Purpose:
To evaluate ability of radiomic (computer-extracted imaging) features to distinguish non-small cell lung cancer adenocarcinomas from granulomas at noncontrast CT.
Materials and Methods:
For this retrospective study, screening or standard diagnostic noncontrast CT images were collected for 290 patients (mean age, 68 years; range, 18–92 years; 125 men [mean age, 67 years; range, 18–90 years] and 165 women [mean age, 68 years; range, 33–92 years]) from two institutions between 2007 and 2013. Histopathologic analysis was available for one nodule per patient. Corresponding nodule of interest was identified on CT axial images by a radiologist with manually annotation. Nodule shape, wavelet (Gabor), and texture-based (Haralick and Laws energy) features were extracted from intra- and perinodular regions.
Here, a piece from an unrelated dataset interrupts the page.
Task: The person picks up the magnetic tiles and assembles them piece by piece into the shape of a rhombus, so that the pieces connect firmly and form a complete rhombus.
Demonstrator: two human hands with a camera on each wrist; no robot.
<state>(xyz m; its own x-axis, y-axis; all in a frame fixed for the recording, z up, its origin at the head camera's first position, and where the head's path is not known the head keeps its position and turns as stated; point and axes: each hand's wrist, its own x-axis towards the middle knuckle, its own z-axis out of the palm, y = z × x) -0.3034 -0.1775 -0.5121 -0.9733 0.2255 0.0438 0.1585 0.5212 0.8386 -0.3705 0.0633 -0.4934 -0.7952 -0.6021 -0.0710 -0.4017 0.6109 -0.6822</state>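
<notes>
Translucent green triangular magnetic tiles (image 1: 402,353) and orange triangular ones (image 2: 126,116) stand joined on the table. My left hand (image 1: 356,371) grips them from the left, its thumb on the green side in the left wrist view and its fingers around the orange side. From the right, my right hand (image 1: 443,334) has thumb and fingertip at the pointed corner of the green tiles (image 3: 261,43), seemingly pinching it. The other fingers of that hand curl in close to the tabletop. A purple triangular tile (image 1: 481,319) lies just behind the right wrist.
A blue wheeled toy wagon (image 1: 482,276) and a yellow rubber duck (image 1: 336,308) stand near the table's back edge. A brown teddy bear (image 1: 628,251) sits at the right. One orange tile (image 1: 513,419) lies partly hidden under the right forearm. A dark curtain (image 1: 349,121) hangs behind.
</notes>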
Features were pruned to train machine learning classifiers with 145 patients. In a test set of 145 patients, classifier results were compared against a convolutional neural network (CNN) and diagnostic readings of two radiologists.
Results:
Support vector machine classifier with intranodular radiomic features achieved an area under the receiver operating characteristic curve (AUC) of 0.75 on the test set. Combining radiomics of intranodular with perinodular regions improved the AUC to 0.80. On the same test set, CNN resulted in an AUC of 0.76. Radiologist readers achieved AUCs of 0.61 and 0.60, respectively.
Conclusion:
Radiomic features from intranodular and perinodular regions of nodules can distinguish non-small cell lung cancer adenocarcinomas from benign granulomas at noncontrast CT.
Summary
Perinodular and intranodular radiomic features corresponding to texture and shape (radiomics) were evaluated to distinguish nonsmall cell lung cancer adenocarcinomas from benign granulomas at noncontrast CT.